WHAT YOU NEED TO DO -
Lines containing the string "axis": how many are there below? Answer with the number only.

DATA EXTRACT -
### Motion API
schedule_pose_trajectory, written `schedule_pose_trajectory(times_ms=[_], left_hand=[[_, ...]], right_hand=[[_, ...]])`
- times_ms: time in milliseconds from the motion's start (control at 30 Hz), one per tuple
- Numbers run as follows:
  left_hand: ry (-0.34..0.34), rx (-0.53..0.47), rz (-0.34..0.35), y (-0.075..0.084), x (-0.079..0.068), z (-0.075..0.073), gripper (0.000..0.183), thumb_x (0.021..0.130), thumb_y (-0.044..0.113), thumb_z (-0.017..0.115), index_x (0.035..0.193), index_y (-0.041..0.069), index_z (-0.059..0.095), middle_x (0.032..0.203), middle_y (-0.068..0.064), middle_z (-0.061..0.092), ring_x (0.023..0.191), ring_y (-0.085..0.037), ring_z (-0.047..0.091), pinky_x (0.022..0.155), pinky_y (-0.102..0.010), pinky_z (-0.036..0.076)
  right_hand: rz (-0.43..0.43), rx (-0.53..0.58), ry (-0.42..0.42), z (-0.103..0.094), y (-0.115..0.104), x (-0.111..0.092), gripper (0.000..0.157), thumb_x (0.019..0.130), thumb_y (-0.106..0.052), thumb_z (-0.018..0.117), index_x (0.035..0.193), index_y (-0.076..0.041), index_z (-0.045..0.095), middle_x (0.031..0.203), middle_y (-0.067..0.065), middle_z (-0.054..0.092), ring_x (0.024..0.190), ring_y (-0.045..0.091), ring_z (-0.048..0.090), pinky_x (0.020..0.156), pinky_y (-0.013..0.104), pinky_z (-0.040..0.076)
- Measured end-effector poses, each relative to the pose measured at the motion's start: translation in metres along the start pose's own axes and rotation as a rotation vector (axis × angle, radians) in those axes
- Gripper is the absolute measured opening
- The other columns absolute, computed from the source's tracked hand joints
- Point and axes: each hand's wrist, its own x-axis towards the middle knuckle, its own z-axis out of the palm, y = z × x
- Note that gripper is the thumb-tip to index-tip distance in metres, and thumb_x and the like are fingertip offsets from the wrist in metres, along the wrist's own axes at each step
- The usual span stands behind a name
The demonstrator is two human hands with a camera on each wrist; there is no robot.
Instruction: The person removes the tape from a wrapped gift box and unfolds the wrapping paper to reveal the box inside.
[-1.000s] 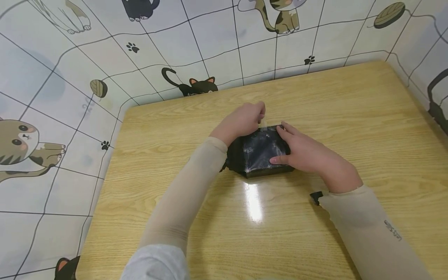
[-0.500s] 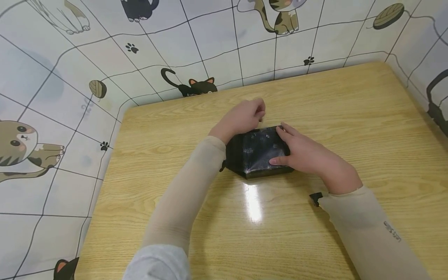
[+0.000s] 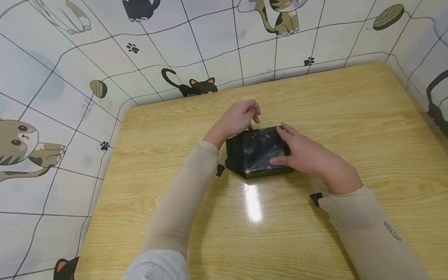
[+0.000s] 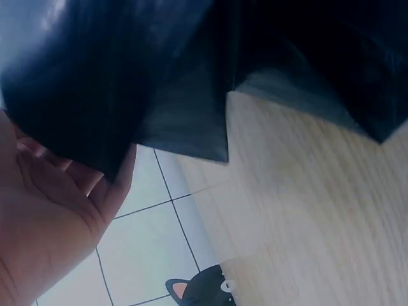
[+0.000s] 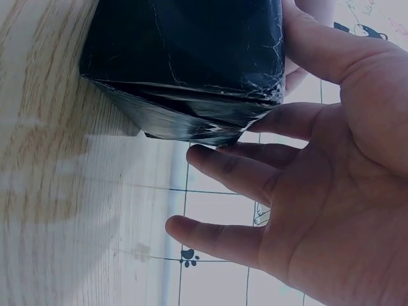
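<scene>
A black package [image 3: 266,149], box-shaped and wrapped in creased, glossy sheet, lies on the wooden table. Its left end has loose flaps [image 4: 191,121], which hang large across the left wrist view. My right hand [image 3: 308,153] holds the right end, thumb on the top face and forefinger at the far edge. From the right wrist, the package's end face [image 5: 185,57] shows scuffed edges, with the lower fingers spread beside it. My left hand [image 3: 238,118] is just behind the far left edge, fingers loosely bent, with nothing visible in them. In its wrist view, the flap partly hides those fingers.
The wooden table [image 3: 157,155] meets a wall [image 3: 217,39] with cat drawings at the back and left. Small black pieces [image 3: 316,199] show at both beige sleeve cuffs. A bright reflection lies on the tabletop in front of the package.
My left hand has let go of a clear strip at the package's far edge, moved slightly left and loosened its fingers. The right hand and the package have stayed in place.
</scene>
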Motion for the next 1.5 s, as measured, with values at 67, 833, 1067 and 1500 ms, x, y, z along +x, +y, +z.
schedule_pose_trajectory(times_ms=[67, 833, 1067, 1500], left_hand=[[0.044, 0.009, -0.005, 0.000, 0.000, 0.000, 0.030, 0.118, 0.021, 0.032, 0.121, 0.010, 0.060, 0.116, -0.016, 0.072, 0.093, -0.033, 0.072, 0.079, -0.037, 0.056], [0.148, 1.008, 0.072, 0.059, -0.108, 0.069, 0.038, 0.109, 0.036, 0.057, 0.140, 0.018, 0.068, 0.158, -0.003, 0.058, 0.151, -0.024, 0.051, 0.124, -0.052, 0.042], [0.080, 1.007, -0.032, 0.048, -0.119, 0.088, 0.050, 0.113, 0.044, 0.045, 0.157, 0.022, 0.054, 0.170, 0.000, 0.045, 0.159, -0.023, 0.040, 0.127, -0.058, 0.036], [0.158, 0.760, -0.084, 0.014, -0.099, 0.062, 0.055, 0.112, 0.049, 0.050, 0.160, 0.021, 0.049, 0.170, -0.009, 0.043, 0.158, -0.031, 0.042, 0.124, -0.059, 0.041]], right_hand=[[-0.001, 0.005, -0.002, 0.001, 0.001, 0.000, 0.108, 0.098, -0.048, 0.076, 0.169, 0.002, 0.012, 0.178, 0.027, 0.002, 0.161, 0.054, 0.016, 0.126, 0.070, 0.027], [-0.024, 0.032, 0.015, 0.002, 0.004, 0.001, 0.105, 0.099, -0.044, 0.076, 0.169, 0.002, 0.013, 0.178, 0.027, 0.002, 0.161, 0.054, 0.017, 0.126, 0.069, 0.026], [-0.028, 0.033, 0.027, 0.003, 0.002, 0.002, 0.104, 0.098, -0.042, 0.077, 0.169, 0.003, 0.015, 0.177, 0.028, 0.004, 0.161, 0.055, 0.016, 0.127, 0.069, 0.024], [0.204, -0.025, 0.057, 0.009, -0.001, -0.018, 0.132, 0.093, -0.080, 0.060, 0.164, 0.015, 0.002, 0.165, 0.044, 0.025, 0.144, 0.059, 0.046, 0.105, 0.072, 0.048]])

ANSWER TO THE PROBLEM -
2